As we journey through this season of Lent and contemplate what it means to be created for community, we are challenged today to see community not merely as a place of ease and harmony and comfort, but as a setting through which we can openly share difficult truths. Jesus invites us to consider that the reason we gather in Christian community is not to pursue prosperity or other forms of worldly success but to provide mutual encouragement and assurance as we walk the long and arduous road to the cross.

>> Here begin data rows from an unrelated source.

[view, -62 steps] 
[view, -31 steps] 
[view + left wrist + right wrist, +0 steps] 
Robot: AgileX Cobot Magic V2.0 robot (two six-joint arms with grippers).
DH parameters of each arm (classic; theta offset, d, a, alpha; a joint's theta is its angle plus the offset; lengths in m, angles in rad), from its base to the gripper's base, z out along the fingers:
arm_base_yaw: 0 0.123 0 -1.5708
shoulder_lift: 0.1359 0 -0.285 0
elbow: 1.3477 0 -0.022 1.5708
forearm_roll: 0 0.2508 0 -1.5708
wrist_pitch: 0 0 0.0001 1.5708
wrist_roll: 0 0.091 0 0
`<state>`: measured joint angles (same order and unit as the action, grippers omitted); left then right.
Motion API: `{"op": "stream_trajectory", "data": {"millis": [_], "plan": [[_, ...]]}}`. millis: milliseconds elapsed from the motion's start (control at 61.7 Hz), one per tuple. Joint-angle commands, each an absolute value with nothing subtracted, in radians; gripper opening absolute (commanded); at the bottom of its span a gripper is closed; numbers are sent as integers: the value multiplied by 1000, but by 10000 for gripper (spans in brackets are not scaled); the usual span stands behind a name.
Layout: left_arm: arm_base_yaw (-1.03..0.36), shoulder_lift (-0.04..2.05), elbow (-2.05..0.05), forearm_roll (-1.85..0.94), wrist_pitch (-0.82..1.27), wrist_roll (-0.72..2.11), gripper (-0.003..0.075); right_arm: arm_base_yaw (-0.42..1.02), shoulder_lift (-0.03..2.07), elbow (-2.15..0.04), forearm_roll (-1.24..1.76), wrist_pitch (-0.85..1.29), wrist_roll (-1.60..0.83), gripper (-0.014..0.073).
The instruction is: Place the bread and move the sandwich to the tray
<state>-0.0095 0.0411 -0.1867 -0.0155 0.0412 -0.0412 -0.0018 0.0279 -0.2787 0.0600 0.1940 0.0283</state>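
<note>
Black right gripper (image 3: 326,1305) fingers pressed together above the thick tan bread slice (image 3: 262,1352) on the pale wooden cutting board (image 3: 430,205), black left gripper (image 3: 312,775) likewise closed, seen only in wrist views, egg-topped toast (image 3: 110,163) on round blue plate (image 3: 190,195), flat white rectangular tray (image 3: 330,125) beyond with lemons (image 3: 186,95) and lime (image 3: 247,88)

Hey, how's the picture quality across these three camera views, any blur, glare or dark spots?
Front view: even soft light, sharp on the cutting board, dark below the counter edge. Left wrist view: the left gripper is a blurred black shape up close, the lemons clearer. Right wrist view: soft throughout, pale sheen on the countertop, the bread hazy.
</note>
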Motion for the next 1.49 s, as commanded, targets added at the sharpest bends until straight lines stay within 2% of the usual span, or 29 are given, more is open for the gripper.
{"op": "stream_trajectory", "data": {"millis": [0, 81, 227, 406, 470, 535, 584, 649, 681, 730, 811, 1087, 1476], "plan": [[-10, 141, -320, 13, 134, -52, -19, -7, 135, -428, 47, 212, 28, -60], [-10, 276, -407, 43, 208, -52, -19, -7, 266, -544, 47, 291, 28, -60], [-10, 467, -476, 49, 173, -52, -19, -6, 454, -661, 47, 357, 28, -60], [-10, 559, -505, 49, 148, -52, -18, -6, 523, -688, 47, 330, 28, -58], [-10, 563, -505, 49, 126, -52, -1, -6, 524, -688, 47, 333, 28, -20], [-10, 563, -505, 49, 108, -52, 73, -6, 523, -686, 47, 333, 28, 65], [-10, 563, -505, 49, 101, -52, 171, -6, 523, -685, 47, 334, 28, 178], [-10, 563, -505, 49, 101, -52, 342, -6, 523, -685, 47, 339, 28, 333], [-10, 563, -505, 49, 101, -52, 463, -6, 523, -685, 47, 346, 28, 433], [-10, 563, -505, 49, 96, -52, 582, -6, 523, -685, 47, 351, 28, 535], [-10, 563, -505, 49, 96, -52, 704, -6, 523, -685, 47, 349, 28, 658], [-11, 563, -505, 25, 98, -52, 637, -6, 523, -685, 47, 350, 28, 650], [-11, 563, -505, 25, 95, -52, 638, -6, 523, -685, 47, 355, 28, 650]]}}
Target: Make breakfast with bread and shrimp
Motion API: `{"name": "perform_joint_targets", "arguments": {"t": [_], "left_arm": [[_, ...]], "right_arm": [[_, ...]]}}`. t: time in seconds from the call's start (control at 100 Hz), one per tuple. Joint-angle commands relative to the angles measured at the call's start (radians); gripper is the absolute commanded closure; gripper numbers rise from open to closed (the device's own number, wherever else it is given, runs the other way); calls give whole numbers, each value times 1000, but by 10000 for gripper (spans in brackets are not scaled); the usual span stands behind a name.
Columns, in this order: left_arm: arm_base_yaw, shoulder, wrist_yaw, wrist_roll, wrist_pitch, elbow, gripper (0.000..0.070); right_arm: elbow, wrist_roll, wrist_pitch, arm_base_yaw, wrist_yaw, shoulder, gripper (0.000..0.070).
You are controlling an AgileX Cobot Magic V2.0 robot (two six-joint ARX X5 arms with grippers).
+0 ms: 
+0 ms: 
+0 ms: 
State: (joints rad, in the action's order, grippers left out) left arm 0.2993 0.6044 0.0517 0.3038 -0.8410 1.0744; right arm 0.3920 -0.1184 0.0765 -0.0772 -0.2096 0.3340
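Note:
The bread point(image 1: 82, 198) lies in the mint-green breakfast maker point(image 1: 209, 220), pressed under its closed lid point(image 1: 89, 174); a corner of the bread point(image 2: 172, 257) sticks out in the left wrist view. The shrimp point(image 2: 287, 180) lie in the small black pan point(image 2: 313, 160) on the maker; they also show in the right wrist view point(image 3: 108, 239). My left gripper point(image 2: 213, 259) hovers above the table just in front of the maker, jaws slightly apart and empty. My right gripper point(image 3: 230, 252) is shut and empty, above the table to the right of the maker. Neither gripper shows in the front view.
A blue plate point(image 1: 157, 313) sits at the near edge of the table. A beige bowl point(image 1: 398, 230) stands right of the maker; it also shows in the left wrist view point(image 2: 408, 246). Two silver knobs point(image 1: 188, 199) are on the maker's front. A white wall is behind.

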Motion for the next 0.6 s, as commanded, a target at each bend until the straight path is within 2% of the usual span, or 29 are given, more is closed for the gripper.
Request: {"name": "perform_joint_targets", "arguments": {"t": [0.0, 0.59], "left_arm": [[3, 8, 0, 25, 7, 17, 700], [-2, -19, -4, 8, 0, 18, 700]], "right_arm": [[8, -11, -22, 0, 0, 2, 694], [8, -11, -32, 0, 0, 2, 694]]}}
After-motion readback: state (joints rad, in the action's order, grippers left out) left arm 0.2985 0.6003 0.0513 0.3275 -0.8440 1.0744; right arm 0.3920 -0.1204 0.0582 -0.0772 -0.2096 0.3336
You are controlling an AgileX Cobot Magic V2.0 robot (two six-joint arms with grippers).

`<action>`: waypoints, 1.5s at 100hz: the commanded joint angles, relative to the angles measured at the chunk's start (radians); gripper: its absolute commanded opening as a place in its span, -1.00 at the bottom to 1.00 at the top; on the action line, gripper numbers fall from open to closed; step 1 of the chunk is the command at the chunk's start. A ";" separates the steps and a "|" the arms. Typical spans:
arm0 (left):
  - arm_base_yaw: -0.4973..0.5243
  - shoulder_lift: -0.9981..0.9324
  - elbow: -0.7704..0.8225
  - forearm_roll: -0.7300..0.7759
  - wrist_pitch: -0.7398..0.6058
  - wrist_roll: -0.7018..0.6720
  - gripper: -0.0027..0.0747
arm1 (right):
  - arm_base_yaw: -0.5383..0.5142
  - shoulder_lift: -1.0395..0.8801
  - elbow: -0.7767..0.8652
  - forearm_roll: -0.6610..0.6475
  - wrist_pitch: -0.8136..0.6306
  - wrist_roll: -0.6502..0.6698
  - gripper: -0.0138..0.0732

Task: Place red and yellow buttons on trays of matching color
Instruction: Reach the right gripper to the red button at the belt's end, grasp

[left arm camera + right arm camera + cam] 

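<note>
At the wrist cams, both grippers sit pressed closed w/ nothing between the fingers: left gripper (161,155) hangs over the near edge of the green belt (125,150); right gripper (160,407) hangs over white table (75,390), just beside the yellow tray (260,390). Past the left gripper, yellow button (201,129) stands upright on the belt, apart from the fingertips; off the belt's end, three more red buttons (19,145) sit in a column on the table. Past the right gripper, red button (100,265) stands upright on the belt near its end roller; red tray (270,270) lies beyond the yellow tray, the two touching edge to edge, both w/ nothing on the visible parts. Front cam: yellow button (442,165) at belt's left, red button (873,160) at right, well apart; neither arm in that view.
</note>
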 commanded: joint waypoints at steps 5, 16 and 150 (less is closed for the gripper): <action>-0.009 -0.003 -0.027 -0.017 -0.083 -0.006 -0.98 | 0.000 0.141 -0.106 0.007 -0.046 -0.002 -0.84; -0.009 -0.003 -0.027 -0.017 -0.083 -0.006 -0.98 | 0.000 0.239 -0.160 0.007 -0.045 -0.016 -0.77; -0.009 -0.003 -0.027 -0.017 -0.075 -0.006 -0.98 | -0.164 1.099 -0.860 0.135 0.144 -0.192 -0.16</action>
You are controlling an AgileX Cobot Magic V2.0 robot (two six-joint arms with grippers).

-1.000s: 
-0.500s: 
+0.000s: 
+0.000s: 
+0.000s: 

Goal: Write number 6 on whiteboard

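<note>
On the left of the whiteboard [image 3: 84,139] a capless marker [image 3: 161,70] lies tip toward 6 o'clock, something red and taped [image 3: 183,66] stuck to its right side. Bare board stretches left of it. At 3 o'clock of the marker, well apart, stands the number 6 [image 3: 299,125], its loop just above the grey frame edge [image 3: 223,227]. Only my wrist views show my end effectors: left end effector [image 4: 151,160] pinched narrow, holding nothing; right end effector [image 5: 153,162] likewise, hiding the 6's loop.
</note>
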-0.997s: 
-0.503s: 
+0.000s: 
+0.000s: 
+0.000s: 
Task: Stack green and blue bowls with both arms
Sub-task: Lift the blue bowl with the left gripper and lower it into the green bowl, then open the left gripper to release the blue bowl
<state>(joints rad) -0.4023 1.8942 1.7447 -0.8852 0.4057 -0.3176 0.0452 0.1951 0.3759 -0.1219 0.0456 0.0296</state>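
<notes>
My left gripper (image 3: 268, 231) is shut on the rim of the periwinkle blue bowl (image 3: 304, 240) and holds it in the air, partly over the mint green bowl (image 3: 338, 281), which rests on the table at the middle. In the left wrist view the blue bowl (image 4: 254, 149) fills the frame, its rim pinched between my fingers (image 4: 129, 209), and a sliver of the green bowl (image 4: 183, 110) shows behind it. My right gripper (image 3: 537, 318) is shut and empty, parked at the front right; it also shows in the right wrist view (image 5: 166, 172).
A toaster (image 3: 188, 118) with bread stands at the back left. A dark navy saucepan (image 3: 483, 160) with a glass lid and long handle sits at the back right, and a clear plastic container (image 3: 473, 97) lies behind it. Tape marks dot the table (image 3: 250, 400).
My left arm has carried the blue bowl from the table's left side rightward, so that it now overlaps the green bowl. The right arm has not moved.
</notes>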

It’s important to remember that walking the road to the cross does not demand our suffering, the suffering of our neighbor, or the suffering of the community. It is Christ who dies, Christ who will rise, Christ who will come again. Through our Baptism, we have been joined to Christ’s work. Joined to Christ’s death and resurrection, the community of the church is not called into suffering but instead to solidarity.

So many forms of community in this world insist that hardship and peril are something to escape, something that we can advance beyond with enough effort. So many communities are created to dismiss and minimize the struggle, to promote prosperity and comfort and security.

Yet we in the church are created for a Christian community, for a form of togetherness that acknowledges the hardships and perils that all of us experience. We are created to be in a community that listens and empathizes. We are created to be in a community that affirms, instead of minimizes, the reality of the struggle. God creates us for and gathers us into this community because we all have crosses that we bear and because we all have burdens that we must carry. God creates us for and gathers us into community because those trials are alleviated when many shoulder the burden.

The invitation to a community of solidarity is a message Peter didn’t want to hear. It’s a message that Christ’s closest followers ignored, a summons that we too will likely want to ignore. So as we hear Christ share with us this “come to Jesus” talk, may we be willing to listen. May we have enough curiosity to contemplate what that means in this community, in ways that are real and concrete. And when we stray from the path, may we have enough resilience to turn back towards Christ, to turn back towards the Cross, to carry one another’s burdens. It’s what Christ calls us to do as he prompts us to come to Jesus.